Drop Dead Dangerous #3 cover by Mike Banting

J: There are hundreds of indies now. I've lost count. How diverse are the local comics now?

C: Extremely! The Philippine comics scene is a veritable melting pot of styles and genres, I don't know if there's ever been a more exciting time to see the sort of stuff the local creators come up with. There's always something new and different, and that just makes the scene more and more interesting.

J: But do you think we have enough comics to say that an industry exists?

C: I don't know if I'd call it an "industry," exactly. More than just producing a great deal of creative output, I think our working conditions need a stronger economic foundation before we get to that point. I do believe that there's more than enough comics being made in the country right now, but a lot of them are being made independently, without financial backing and security, and the differences in quality between those that get financed and those who don't seem somewhat arbitrary.

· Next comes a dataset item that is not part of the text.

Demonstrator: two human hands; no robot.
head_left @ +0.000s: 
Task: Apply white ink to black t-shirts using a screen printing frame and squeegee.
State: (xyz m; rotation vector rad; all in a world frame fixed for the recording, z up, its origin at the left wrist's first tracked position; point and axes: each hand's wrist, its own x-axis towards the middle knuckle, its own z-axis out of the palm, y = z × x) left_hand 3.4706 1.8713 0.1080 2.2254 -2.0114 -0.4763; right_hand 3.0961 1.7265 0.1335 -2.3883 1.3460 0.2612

We first need to find a way to better monetize our efforts in a manner that's standardized and reliable before we can start calling ourselves an industry. But, from a purely creative standpoint, it's easy to see that the local comics scene is healthier than ever even when all we have to go by is passion and love for the medium. A steady income generated by our comics work would be great.

J: What do you think of the new comics creators? 

C: Unfortunately, I haven't been able to meet that many of the new creators. Actually, I still think of myself as a newbie, since I haven't really put out that many works in the time that I've been doing comics. I think the newer people have had the opportunity to learn from their predecessors and have the added advantage of being more willing to experiment.

On top of that, they're doing comics at a time where technology has become available that allows us to do our work faster and easier. From a purely visual standpoint, it's mind-blowing how good the new crop of artists are in spite of how young they are because they have the means to get better at an exponentially faster rate. We have no shortage of artists here that are as good, if not better, than the ones they have abroad. If there's anything they could improve on, it's the other side of comics: writing. There's certainly not as many impressive writers out there as there are artists, and it's the biggest thing we need to work on if we want to elevate the medium.

The Monstrous Manhunter, a web comic series by Chad Cabrera

J: You said it. We do have a lot of talented artists, some of them are now working for international publishers. Why do you think we do not have publishers here that solely print comics?

C: As with most things: money. Even the big publishers from the biggest markets in the world, US and Japan, aren't seeing the sales figures they used to decades ago, and print media, as a whole, has been struggling to keep up with digital and cheaper alternatives. Publishing, for some reason, is still a very expensive venture, and it's understandable that companies aren't willing to invest in a product that hasn't been proven to be economically viable, with a market share that's shrinking around the world. It's even less likely that they'd take risks venturing in an "industry" as niche as comics when they don't have the experience, knowhow, and financial motivation to engage with that product's audience.

Things are starting to look more promising though with a few more publishing houses seemingly willing to take that risk, so it'll be interesting to see what the future holds. It may be a sign that the market for local comics is becoming much more lucrative, at least for the more mainstream-type works.

J: Yeah. Plus, we have local comics retailers that are really supportive of these indies.

C: It seems that more and more of them are willing to devote shelf space to local comics, which is sort of a big deal for retailers to do considering we're taking up valuable real estate that could just as easily be reserved for products that will make the retailers more money. A lot of them have been very encouraging to the local comics creators, to say the least.

Note: A portion of this interview will appear on RED Magazine including inputs from some of the country’s established and up-and-coming talents.